The male cat has become very sweet and curious. When he comes for his evening meal he walks toward me with his head down as if he wants to rub his head on my leg then at the last second he turns away and looks at me. He will eat from my hand but so far hasn't let me pet him. He's a sweet little boy and I've grown very fond of him. Just saying......


----------



## marah1115 (Mar 11, 2011)

You sound very kind and sweet.Tame them if you think you can canned food I hear is a great motivator just be careful and do it slowly so as not to scare them.I feed some strays but it does cause some complications with my two (neutered) males that like to still go outdoors.I have 3(female spayed indoor only as well as the males) and a dog and simply can't take in anymore and so I just can't let myself get emotionally involved with them anymore but I won't let any go hungry either and possibly may try to get them spayed and neutered in the future.Good Luck with your ferals =D


----------



## Greenport ferals (Oct 30, 2010)

zcb said:


> The male cat has become very sweet and curious. When he comes for his evening meal he walks toward me with his head down as if he wants to rub his head on my leg then at the last second he turns away and looks at me....

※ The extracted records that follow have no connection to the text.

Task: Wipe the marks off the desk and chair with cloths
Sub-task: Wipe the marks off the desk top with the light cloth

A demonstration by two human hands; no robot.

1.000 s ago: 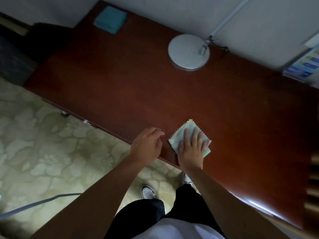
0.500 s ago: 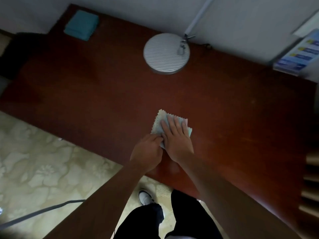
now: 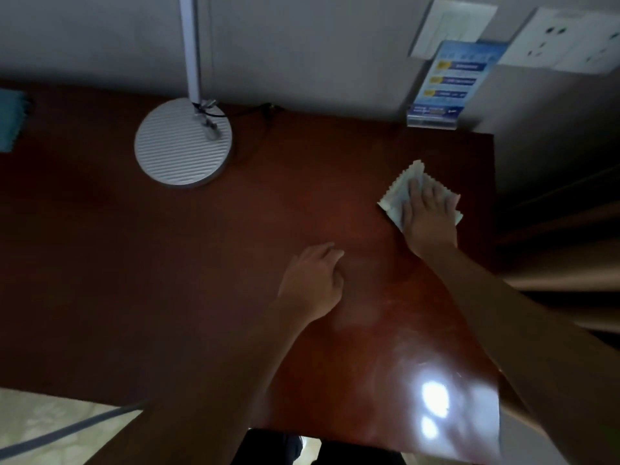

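While the right hand presses the cloth flat, fingers spread, near the desk's right edge, the left hand rests loosely curled, holding nothing. One long stroke could carry the cloth off the edge or into the leaflet stand.

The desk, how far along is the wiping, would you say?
Midway, at a guess. The right hand presses a pale cloth flat near the desk's far right corner, so wiping is under way there. The left hand rests on the wood, holding nothing. No marks show in this dim light, so I cannot tell what is clean. A teal cloth lies unused at the far left; no chair is in view.
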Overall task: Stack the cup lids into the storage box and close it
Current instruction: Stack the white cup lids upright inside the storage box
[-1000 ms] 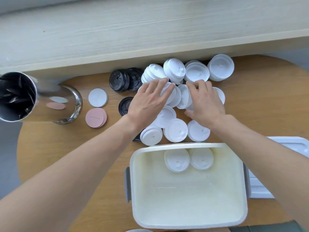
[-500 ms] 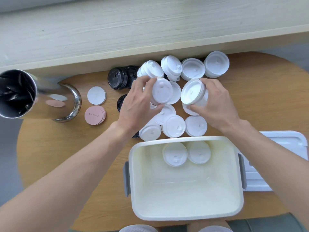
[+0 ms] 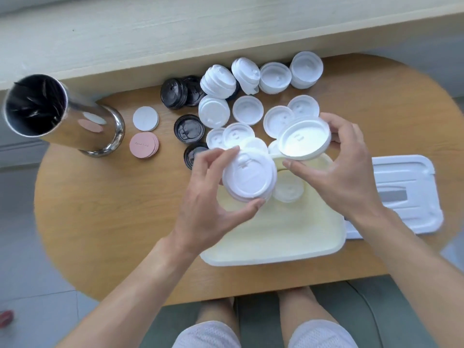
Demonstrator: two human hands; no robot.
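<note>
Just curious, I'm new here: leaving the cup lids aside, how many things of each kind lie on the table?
Storage box: 1
Box cover: 1
Steel canister: 1
White discs: 1 pile
Pink discs: 1 pile
Total: 5

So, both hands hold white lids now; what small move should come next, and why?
Probably lower the left hand and its lids into the box: they already hang over it, beside a lid stack inside. The right hand holds more lids.

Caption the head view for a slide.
Each hand, left and right, holds white lids over the open box.
</note>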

This is a wonderful sign of acceptance. It won't be long before he is actually rubbing on your leg and doing kind of a slow somersault on the ground. He loves you. He trusts you. You're right - it's very sweet.


----------



## ShadowsRescue (Mar 7, 2011)

What wonderful news! You will be petting him soon. My little feral, Shadow loves to play with a feather wand. I would use that to pet him with too. I would slowly rub the wand over the top of his head and even under his chin. After a few days of this, I just moved my hand closer so it was on top of the wand. He didn't even know it was my hand! 

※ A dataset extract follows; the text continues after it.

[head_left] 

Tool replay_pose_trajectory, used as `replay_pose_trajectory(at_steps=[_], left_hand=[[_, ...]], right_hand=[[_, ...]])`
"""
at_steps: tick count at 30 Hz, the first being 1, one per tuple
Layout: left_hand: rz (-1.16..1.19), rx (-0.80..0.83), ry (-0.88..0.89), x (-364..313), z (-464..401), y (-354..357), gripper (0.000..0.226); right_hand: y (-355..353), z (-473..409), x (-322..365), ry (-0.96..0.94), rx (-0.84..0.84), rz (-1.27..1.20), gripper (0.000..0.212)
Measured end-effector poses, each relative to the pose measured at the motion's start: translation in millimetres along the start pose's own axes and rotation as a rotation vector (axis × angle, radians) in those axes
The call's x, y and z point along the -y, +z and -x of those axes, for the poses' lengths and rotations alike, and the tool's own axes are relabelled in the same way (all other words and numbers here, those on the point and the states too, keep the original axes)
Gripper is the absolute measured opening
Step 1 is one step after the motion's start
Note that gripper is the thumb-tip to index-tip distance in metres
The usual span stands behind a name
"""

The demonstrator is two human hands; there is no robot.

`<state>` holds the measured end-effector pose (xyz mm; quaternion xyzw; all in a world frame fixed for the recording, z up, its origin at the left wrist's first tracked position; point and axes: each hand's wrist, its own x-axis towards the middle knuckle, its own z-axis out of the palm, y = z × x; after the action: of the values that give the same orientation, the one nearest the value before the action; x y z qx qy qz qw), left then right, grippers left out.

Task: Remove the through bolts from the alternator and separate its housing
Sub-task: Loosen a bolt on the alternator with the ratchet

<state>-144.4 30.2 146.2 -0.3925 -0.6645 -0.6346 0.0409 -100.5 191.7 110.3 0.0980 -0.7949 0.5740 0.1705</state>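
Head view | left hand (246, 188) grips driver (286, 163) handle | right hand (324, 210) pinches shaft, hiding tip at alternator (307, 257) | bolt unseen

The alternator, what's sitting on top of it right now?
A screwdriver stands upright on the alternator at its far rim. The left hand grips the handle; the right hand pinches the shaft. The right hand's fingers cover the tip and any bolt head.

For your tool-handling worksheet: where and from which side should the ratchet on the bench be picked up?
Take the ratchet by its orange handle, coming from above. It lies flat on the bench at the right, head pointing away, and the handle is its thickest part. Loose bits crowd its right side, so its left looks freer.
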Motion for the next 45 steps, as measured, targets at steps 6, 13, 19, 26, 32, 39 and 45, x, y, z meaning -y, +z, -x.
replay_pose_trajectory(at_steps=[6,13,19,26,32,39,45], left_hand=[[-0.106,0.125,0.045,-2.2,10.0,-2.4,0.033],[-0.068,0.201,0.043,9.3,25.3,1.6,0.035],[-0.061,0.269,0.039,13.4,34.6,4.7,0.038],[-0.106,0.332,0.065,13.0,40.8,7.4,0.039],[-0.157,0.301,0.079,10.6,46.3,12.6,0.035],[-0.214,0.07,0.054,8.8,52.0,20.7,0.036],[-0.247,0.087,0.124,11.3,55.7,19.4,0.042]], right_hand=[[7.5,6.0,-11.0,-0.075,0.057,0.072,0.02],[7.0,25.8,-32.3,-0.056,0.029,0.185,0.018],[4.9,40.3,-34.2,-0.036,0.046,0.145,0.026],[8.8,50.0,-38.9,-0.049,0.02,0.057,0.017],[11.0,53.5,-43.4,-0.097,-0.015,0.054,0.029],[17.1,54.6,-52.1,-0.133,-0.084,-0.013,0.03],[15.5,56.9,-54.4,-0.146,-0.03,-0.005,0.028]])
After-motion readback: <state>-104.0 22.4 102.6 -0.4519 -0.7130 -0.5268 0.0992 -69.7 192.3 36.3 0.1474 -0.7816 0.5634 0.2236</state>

I had been working with Shadow since September and was finally able to pet him the beginning of April. Of course winter made it so very hard to get much socializing done. He now comes into the house a few times a day. Has slept inside all night a few times. Uses the litter box. Is getting used to my indoor kitty Jake. We still have issues with the dog! Shadow now sleeps on our deck at night on an outdoor loveseat. My goal is to have him mostly inside with winter comes. It is a long slow process, but so worth it!


----------